• **DATA BELOW**

..........

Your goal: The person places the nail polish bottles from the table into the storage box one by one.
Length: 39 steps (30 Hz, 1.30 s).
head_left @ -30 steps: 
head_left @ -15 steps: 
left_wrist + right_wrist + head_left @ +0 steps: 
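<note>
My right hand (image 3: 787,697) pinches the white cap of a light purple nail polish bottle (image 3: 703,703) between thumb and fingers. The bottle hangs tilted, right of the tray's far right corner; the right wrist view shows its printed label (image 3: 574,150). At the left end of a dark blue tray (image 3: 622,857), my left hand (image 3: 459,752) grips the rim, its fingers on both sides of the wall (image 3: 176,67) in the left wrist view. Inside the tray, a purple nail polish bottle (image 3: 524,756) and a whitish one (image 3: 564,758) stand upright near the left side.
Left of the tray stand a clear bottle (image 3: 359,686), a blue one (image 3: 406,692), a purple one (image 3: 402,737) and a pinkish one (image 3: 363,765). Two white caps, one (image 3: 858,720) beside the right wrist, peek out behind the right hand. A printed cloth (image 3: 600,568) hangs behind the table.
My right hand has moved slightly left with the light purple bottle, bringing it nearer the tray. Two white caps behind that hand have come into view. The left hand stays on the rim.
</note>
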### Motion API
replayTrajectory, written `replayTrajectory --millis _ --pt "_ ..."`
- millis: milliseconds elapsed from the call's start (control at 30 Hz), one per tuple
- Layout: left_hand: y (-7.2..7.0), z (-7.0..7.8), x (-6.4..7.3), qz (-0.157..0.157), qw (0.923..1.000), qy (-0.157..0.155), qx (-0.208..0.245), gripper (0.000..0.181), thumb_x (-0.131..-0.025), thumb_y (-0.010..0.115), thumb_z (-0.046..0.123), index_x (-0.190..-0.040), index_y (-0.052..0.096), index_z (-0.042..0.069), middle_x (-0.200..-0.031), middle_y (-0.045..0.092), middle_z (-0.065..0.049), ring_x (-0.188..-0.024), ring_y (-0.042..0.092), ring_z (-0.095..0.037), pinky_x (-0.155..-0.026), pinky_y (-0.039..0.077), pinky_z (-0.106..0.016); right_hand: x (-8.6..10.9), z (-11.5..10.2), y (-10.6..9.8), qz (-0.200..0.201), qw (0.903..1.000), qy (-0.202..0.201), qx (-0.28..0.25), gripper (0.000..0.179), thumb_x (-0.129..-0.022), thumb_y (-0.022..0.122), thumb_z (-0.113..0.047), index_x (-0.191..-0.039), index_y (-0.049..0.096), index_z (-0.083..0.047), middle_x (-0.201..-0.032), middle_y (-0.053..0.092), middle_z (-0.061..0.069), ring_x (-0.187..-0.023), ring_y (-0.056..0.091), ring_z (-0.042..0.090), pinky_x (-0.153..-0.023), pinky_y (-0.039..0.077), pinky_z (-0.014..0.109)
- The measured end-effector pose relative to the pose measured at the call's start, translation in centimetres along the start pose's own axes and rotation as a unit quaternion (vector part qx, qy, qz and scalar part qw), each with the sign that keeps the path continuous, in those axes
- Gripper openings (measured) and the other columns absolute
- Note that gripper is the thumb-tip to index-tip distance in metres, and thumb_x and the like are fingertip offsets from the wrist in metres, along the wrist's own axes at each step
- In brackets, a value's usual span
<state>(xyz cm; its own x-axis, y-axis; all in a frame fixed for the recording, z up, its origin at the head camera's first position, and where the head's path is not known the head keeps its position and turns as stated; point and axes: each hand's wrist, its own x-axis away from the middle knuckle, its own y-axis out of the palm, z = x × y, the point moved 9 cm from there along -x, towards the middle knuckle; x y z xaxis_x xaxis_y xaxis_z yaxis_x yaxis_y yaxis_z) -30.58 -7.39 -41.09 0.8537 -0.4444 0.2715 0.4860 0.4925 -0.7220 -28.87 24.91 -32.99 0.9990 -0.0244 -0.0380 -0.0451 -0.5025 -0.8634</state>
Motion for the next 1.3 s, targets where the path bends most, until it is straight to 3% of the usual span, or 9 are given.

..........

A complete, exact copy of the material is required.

• **RESULT OF THIS TASK**
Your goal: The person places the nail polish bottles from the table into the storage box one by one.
Length: 39 steps (30 Hz, 1.30 s).
head_left @ -30 steps: 
head_left @ -15 steps: 
left_wrist + right_wrist + head_left @ +0 steps: 
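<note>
My right hand (image 3: 787,697) pinches the white cap of a light purple nail polish bottle (image 3: 703,703) between thumb and fingers. The bottle hangs tilted, right of the tray's far right corner; the right wrist view shows its printed label (image 3: 574,150). At the left end of a dark blue tray (image 3: 622,857), my left hand (image 3: 459,752) grips the rim, its fingers on both sides of the wall (image 3: 176,67) in the left wrist view. Inside the tray, a purple nail polish bottle (image 3: 524,756) and a whitish one (image 3: 564,758) stand upright near the left side.
Left of the tray stand a clear bottle (image 3: 359,686), a blue one (image 3: 406,692), a purple one (image 3: 402,737) and a pinkish one (image 3: 363,765). Two white caps, one (image 3: 858,720) beside the right wrist, peek out behind the right hand. A printed cloth (image 3: 600,568) hangs behind the table.
My right hand has moved slightly left with the light purple bottle, bringing it nearer the tray. Two white caps behind that hand have come into view. The left hand stays on the rim.
</note>
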### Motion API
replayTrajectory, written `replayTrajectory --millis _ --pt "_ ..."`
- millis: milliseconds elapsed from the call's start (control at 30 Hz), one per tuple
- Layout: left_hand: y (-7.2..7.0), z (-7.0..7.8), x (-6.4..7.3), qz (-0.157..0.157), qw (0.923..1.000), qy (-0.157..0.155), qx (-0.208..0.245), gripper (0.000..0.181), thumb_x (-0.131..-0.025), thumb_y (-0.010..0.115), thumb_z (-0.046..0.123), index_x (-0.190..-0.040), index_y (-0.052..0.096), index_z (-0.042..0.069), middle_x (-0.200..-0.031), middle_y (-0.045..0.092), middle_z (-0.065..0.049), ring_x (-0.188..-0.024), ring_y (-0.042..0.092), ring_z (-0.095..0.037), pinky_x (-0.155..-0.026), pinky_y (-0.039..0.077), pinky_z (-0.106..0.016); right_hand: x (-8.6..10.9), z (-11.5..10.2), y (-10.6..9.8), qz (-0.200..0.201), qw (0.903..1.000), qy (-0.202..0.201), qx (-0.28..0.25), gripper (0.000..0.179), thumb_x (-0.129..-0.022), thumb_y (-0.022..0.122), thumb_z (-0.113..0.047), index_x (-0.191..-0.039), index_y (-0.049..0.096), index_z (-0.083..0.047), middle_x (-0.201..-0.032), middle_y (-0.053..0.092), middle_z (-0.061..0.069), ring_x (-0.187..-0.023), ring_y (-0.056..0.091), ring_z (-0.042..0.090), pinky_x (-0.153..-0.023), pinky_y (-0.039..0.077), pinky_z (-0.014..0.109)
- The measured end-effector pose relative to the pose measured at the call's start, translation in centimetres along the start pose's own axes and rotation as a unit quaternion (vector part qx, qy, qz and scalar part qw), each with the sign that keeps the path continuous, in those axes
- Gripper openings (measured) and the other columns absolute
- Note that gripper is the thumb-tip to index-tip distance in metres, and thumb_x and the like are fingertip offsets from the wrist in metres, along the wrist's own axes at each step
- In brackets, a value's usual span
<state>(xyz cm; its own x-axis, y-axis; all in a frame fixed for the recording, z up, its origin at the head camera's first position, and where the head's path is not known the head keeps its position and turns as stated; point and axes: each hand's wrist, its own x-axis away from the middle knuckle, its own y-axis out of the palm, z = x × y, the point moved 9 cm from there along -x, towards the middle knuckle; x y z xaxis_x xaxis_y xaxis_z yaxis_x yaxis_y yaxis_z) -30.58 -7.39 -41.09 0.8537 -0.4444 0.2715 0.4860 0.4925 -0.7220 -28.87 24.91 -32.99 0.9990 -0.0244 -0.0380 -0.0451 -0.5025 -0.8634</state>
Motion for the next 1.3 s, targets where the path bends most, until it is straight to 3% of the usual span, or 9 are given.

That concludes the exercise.